Twenty-four out of the 30 chip experts surveyed by lobby group Korea Chamber of Commerce and Industry responded that Korea is either facing the threat as grave as, or graver than, Chinese chipmakers' foray into memory chip business in 2016 or the trade war between the United States and China in 2019.
Of the respondents, 13 said Korea's situation is worse than those two low points, while 11 answered that Korea's current threat is as serious.
The warning comes as mobile tech giant Apple approved China-based Yangtze Memory Technologies as a vendor of third-dimensional NAND flash memory chips on its newest flagship smartphone iPhone 14 beginning later in September, a development that could pose a threat to Korean memory chip giants like Samsung Electronics and SK hynix.
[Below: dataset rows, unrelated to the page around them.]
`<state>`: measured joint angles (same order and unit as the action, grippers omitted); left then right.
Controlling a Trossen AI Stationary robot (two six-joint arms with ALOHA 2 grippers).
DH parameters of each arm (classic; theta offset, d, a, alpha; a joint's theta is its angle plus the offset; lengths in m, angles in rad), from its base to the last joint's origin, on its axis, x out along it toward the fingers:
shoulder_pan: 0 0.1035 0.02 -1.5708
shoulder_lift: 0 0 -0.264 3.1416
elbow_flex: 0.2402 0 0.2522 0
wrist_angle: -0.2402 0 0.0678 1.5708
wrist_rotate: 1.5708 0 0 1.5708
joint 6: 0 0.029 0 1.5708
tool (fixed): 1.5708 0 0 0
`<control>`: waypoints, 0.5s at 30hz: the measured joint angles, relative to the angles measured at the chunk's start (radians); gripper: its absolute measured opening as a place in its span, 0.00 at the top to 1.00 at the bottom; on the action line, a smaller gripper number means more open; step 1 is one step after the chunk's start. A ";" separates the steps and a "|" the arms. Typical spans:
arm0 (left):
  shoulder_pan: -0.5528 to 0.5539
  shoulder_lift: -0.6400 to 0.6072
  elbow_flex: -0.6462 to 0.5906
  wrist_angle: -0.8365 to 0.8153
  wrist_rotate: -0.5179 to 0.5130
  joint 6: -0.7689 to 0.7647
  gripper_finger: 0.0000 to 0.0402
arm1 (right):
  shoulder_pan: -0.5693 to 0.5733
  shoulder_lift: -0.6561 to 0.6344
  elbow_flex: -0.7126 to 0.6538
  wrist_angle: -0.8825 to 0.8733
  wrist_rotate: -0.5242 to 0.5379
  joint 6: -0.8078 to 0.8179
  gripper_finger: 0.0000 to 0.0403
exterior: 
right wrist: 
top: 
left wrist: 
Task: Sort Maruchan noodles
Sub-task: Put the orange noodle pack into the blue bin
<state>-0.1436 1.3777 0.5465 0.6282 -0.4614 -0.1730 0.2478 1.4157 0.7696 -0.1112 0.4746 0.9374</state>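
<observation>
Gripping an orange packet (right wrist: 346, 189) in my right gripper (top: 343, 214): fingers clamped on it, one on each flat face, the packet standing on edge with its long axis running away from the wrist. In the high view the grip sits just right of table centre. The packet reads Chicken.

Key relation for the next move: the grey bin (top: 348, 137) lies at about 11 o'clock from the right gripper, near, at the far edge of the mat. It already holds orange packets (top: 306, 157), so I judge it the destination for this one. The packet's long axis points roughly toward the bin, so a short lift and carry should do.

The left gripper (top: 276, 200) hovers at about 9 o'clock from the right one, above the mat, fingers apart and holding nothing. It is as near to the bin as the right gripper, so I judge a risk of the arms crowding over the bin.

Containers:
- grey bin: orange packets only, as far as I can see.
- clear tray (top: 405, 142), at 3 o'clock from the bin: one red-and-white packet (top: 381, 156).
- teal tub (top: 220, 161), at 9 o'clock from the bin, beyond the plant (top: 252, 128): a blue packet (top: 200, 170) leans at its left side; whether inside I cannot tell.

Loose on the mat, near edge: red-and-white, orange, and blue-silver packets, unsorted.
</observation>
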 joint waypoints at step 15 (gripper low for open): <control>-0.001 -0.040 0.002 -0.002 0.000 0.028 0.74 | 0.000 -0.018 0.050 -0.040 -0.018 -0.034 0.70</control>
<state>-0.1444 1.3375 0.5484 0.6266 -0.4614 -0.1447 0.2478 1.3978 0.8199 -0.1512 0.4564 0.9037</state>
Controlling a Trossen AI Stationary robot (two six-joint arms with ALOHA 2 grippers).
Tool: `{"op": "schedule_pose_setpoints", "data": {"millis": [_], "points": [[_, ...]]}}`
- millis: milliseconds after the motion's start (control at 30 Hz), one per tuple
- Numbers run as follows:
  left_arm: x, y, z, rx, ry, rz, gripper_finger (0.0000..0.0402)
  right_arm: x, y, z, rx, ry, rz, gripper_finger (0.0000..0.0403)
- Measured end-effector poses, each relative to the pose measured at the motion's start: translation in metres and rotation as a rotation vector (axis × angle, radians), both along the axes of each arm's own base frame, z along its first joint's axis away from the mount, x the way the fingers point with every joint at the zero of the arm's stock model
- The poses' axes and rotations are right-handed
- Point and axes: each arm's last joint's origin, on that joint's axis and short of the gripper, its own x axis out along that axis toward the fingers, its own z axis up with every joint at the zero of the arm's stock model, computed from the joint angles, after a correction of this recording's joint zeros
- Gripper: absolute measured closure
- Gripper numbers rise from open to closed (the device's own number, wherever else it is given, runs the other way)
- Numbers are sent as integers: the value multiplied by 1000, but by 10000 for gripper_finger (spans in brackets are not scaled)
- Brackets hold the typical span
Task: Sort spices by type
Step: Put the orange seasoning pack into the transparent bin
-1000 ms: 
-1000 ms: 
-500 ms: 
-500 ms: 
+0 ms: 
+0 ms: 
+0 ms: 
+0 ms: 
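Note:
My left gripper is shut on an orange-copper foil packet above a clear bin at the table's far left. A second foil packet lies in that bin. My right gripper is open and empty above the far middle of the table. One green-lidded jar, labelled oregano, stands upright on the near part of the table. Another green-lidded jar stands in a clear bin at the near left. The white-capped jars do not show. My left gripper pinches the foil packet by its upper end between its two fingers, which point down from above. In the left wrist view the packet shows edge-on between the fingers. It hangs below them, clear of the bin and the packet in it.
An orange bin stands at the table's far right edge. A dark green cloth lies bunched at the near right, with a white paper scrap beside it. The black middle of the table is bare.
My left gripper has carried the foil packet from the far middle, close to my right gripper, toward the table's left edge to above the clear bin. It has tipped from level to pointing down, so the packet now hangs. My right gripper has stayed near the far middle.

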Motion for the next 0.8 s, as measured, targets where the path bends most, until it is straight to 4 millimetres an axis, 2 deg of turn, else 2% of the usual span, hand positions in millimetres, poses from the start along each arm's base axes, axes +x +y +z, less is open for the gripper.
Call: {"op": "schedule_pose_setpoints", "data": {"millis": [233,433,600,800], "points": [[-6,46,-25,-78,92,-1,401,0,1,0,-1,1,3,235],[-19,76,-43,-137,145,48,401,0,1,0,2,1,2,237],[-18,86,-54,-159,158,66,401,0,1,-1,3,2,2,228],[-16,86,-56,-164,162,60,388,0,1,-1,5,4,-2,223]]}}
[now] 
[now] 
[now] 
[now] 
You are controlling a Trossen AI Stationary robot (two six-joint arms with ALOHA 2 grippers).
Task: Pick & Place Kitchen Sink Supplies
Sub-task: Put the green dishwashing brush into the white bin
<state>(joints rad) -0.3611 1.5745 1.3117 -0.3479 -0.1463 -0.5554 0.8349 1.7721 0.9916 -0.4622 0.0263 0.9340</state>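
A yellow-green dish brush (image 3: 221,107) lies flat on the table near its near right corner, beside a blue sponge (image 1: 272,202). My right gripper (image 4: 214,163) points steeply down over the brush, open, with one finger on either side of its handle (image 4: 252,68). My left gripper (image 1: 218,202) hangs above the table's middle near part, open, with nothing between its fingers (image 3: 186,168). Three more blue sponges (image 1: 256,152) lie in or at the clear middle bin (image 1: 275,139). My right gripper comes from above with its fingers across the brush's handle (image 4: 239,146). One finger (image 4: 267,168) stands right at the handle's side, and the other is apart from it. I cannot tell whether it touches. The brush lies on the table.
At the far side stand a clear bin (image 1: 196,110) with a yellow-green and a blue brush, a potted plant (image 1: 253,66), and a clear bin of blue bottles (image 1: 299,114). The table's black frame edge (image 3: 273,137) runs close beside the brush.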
Combined with industrywide risks like memory chip oversupply, price cuts and the resulting decline in monthly chip exports for the first time in 26 months in August, the increasing competition posed by Chinese entities is stoking fears of a domestic chip industry downturn that could last more than two years. The KCCI survey showed that nearly 60 percent of experts said the chip industry crisis is likely to persist for at least the next two years.
"Uncertainties in the Korean chip industry in the past have been mostly short-lived, as the problems stemmed from transient external challenges or regular chip down cycles," Burm Jin-wook, professor of electronic engineering at Sogang University, was quoted as saying by the KCCI.
"Now, intensifying global competitions in the chip supply chain that show no signs of abating, combined with the fears that Chinese followers are evolving fast, are leaving chipmakers in Korea more nervous than ever."
As to whether Korean chipmakers are facing a crisis or not, only one out of 30 responded that Korea's industry is not facing a crisis.